Can it with the cocks!

For someone who is called Lil Sweetgirl she sure has a mouth like a sewer. What a walking contradicktion.
 
Posted by Uber Trick (Member # 456) on :
 
8 days til Ovulation?
 
Posted by New Way Of Decay (Member # 106) on :
 
Shit, thats only eight days before it can multiply.
 
Posted by Uber Trick (Member # 456) on :
 
say something [Frown] / [Mad]
.
.
.
.
.
.
.
poor uber
 
Posted by saltrock (Member # 622) on :
 
Sorry, I was having no life and reading the relationships forum on handbag.
 
Posted by Uber Trick (Member # 456) on :
 
also not pub trauma but happened in the pub tonight: annoying girl, 24, who works for the media bbc somesuchshite said to me"...You're 30? If I look as good as you when I'm your age I'll be proud to share your nickname!"
 
Posted by New Way Of Decay (Member # 106) on :
 
quote:
Originally posted by saltrock:
Sorry, I was having no life and reading the relationships forum on handbag.

Look, you're ours now and you'll do our things.

[ 17.09.2004, 21:19: Message edited by: New Way Of Decay ]
 
Posted by New Way Of Decay (Member # 106) on :
 
quote:
Originally posted by Uber Trick:
You're 30? If I look as good as you when I'm your age I'll be proud to share your nickname!"

Yes, yes, but did you punch her straight in the face?
 
Posted by saltrock (Member # 622) on :
 
I still want to know what the actual trauma thing in the pub was. You know you're going to tell us anyway, so you might as well get it over with.
 
Posted by New Way Of Decay (Member # 106) on :
 
quote:
Originally posted by saltrock:
You know you're going to tell us anyway, so you might as well get it over with.

Go on, or we'll lose SJ to that devil pit again.
 
Posted by saltrock (Member # 622) on :
 
That didn't need to be said

[ 17.09.2004, 21:28: Message edited by: saltrock ]
 
Posted by Uber Trick (Member # 456) on :
 
No. I just smiled *smile* and she then said "Heh I bet you were thinking that I was 30 weren't you?" Me: *Smile* Her: "Heh, w-what were you drinking? They call me Foxy because my surname is Cox..." Me: *Smile*
 
Posted by New Way Of Decay (Member # 106) on :
 
Wouldn't 'Apple' be a better nickname?
 
Posted by saltrock (Member # 622) on :
 
No, I think "smug, smarmy cow" would be better personally.
 
Posted by New Way Of Decay (Member # 106) on :
 
I know my response wasn't cutting but you know, you have to line these things up so someone can say 'surely mummenfruntz fucking fruit-nugget would be apt at the right moment?'
 
Posted by Uber Trick (Member # 456) on :
 
SJ, seriously, it was hard enough living it the first time without reliving the experience so soon in my escape place, you know? I have no doubt at all that I will share at some (inappropriate, not doubt) point but I'm not sure if my brainheart can do it right now. Besides, my codeine just hit all that booze
 
Posted by New Way Of Decay (Member # 106) on :
 
If it is, then it was a stupid question.

[ 17.09.2004, 21:36: Message edited by: New Way Of Decay ]
 
Posted by saltrock (Member # 622) on :
 
quote:
Originally posted by Uber Trick:
Besides, my codeine just hit all that booze

Happy dreaming
 
Posted by Uber Trick (Member # 456) on :
 
If codeine and booze had a fight who would win?

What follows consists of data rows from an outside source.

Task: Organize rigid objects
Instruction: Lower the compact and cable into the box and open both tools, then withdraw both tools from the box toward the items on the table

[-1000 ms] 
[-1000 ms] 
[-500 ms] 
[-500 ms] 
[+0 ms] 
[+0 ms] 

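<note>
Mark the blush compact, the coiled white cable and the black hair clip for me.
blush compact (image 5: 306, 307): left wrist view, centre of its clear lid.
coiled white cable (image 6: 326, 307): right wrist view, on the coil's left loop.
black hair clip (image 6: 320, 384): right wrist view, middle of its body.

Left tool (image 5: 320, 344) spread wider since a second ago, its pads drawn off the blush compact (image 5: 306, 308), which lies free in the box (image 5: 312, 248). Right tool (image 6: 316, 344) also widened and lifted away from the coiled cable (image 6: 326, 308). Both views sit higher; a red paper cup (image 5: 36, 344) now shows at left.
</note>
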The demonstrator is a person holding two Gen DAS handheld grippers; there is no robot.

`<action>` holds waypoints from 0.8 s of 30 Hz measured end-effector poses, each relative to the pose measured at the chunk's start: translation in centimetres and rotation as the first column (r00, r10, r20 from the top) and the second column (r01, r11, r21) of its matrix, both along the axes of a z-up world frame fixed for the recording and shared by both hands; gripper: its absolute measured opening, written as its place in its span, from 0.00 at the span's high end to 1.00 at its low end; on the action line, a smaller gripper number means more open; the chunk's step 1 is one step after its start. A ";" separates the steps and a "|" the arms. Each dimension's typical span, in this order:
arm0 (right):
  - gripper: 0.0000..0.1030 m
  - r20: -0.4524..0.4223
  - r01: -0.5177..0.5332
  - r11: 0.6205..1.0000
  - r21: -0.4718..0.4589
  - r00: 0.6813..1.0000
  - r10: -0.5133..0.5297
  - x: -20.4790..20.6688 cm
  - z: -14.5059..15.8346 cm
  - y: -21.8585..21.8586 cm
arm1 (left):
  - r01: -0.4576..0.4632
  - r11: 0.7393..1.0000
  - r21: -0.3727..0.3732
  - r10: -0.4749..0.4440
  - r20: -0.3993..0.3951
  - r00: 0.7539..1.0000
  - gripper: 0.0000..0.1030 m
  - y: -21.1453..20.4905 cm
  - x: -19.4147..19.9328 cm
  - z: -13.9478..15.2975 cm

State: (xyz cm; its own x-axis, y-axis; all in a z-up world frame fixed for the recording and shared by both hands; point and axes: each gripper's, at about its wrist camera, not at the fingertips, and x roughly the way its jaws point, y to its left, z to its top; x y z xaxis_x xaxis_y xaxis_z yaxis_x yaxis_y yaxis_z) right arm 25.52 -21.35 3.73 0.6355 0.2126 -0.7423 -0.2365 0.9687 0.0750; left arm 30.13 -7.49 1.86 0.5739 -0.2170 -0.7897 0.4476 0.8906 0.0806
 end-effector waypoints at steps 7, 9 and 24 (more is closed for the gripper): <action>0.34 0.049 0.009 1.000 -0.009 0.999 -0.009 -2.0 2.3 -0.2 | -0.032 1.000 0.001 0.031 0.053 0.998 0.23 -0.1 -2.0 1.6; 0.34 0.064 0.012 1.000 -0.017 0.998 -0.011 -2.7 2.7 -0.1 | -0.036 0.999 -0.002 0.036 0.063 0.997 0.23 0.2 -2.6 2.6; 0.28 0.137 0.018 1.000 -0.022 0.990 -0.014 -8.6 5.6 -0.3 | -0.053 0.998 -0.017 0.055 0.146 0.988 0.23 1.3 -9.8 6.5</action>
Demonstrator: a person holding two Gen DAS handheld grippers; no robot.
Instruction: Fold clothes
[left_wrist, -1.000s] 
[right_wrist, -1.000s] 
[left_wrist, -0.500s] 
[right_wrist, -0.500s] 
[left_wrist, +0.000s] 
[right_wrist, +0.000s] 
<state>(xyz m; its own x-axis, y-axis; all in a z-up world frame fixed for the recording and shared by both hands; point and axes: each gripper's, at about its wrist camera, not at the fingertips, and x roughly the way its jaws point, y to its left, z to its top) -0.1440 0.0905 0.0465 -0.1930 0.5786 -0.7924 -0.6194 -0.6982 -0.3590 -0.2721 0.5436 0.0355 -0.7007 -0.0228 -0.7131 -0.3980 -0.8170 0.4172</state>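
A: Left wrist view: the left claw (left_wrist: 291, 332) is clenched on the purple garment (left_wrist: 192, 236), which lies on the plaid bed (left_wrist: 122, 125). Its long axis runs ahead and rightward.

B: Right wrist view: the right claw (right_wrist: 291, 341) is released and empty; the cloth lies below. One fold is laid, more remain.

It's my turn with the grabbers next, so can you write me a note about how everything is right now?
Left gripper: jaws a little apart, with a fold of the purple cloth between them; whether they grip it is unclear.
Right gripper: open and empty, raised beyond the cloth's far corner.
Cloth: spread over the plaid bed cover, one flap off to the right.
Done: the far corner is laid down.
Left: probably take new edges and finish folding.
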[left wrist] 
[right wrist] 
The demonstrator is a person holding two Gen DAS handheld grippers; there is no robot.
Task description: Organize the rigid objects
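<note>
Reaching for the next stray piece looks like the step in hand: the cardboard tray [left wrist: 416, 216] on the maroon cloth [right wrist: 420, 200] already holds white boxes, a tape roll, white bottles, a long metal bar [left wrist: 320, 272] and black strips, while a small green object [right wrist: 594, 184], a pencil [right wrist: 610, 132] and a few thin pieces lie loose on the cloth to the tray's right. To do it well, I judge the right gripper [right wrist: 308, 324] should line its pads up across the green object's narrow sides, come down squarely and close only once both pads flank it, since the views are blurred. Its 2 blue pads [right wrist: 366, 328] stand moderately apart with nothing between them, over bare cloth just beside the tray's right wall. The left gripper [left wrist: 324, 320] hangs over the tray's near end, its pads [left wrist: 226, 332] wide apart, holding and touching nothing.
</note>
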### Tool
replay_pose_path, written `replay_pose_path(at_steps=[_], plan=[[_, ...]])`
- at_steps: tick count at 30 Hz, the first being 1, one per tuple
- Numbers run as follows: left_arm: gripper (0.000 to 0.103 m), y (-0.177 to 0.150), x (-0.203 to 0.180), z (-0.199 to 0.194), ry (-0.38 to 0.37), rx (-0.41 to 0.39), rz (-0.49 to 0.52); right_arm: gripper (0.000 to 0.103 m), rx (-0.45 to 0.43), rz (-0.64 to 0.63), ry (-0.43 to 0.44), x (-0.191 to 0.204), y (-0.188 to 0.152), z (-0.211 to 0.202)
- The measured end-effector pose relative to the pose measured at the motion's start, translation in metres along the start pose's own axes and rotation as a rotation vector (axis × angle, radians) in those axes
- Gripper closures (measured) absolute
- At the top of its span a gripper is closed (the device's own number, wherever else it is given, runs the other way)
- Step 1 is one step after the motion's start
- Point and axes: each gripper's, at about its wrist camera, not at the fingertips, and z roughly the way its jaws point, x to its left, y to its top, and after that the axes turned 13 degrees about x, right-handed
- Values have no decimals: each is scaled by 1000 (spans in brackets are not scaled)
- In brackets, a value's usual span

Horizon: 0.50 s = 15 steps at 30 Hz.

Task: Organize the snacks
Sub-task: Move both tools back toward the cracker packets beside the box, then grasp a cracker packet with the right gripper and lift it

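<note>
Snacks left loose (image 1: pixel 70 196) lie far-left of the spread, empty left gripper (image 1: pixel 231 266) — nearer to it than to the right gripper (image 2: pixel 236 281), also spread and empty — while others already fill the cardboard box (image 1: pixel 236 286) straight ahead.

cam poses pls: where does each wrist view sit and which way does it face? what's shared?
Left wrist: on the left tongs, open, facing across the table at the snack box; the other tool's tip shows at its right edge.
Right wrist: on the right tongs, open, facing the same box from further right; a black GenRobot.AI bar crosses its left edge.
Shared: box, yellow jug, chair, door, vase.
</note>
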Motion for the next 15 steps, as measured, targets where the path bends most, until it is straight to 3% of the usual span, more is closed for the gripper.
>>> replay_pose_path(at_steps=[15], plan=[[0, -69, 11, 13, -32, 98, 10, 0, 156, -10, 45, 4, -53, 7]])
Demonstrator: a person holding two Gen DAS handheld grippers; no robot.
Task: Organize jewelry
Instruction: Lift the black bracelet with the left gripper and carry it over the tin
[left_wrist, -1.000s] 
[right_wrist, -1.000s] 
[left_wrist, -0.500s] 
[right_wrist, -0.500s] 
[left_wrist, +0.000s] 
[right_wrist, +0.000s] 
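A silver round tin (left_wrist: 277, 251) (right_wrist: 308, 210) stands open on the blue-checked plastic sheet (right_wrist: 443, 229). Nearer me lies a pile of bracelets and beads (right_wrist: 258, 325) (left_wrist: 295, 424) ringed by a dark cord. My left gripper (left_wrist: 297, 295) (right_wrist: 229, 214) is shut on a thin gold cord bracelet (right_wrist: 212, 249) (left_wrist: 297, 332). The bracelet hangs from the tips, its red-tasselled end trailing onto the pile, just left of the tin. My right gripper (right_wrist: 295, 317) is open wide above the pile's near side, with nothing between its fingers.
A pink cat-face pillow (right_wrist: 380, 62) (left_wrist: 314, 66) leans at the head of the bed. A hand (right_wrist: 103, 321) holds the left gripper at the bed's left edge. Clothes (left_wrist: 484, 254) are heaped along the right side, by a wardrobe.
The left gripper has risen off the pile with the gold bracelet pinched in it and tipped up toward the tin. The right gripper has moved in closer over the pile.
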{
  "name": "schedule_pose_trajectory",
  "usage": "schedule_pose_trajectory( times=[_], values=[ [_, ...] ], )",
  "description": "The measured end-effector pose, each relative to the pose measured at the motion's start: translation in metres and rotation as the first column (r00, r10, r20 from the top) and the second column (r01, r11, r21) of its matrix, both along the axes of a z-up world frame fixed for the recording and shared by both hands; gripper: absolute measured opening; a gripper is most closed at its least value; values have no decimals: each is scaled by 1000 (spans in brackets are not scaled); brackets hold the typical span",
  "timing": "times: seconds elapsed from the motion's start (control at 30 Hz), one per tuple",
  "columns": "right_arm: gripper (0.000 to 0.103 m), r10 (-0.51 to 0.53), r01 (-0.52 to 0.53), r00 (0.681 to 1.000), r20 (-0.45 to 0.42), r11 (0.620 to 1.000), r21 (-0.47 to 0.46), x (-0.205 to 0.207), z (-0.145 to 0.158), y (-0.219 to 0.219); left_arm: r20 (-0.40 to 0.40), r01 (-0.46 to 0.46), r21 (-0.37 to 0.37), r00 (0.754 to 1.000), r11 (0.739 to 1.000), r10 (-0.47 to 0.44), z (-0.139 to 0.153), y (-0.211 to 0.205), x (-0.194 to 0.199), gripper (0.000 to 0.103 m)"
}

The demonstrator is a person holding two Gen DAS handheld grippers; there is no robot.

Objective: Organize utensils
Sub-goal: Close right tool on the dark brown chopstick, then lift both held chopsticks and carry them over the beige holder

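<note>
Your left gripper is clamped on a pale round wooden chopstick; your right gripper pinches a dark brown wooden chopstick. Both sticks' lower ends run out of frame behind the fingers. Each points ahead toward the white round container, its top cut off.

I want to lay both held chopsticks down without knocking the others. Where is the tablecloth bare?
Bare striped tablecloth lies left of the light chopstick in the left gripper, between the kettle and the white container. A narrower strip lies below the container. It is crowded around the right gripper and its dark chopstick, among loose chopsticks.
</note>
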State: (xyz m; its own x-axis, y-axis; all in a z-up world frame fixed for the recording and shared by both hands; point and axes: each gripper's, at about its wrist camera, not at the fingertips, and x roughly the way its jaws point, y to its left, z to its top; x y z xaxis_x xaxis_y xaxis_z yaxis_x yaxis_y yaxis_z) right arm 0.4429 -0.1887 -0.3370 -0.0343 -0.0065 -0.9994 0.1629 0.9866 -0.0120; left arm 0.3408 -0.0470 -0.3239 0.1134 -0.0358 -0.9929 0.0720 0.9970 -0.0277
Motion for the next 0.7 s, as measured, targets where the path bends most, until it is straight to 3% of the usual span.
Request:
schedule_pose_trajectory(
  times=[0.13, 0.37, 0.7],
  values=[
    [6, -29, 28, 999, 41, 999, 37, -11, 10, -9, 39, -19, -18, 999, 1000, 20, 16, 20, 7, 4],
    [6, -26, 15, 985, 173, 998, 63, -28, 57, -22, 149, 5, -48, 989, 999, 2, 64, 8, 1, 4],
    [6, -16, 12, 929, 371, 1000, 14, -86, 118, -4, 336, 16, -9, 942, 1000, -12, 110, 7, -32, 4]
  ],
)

I'm really not sure about this at all. I sooo knew the answer to the mayonnaise / library fight, but this one... hmmm..
 
Posted by New Way Of Decay (Member # 106) on :
 
quote:
Originally posted by Uber Trick:
If codeine and booze had a fight who would win?

Fucking booze dude. Codeine's all prim and proper and clinical and shit. Booze would get a dirty left hook in and codeine would be sprawling all over the shop.
 
Posted by Uber Trick (Member # 456) on :
 
quote:
Originally posted by New Way Of Decay:
It wasn't like, about the nickname?

The trauma? lol no. I wish.
 
Posted by New Way Of Decay (Member # 106) on :
 
Well I edited it now, so it looks all nobby [Roll Eyes]
 
Posted by Uber Trick (Member # 456) on :
 


[ 18.09.2004, 03:41: Message edited by: Uber Trick ]
 
Posted by Uber Trick (Member # 456) on :
 


[ 18.09.2004, 03:42: Message edited by: Uber Trick ]
 
Posted by New Way Of Decay (Member # 106) on :
 
.

[ 17.09.2004, 21:50: Message edited by: New Way Of Decay ]
 
Posted by New Way Of Decay (Member # 106) on :
 
.

[ 17.09.2004, 21:50: Message edited by: New Way Of Decay ]
 
Posted by Uber Trick (Member # 456) on :
 
XXX

[ 17.09.2004, 21:45: Message edited by: Uber Trick ]
 
Posted by Uber Trick (Member # 456) on :
 
X
 
Posted by New Way Of Decay (Member # 106) on :
 
No, no you're not.
 
Posted by Abby (Member # 582) on :
 
They should't be mean to Thorn! [Mad]
 
Posted by damo (Member # 722) on :
 
oh god, its not another episode in the handbag vs tmo non-war is it?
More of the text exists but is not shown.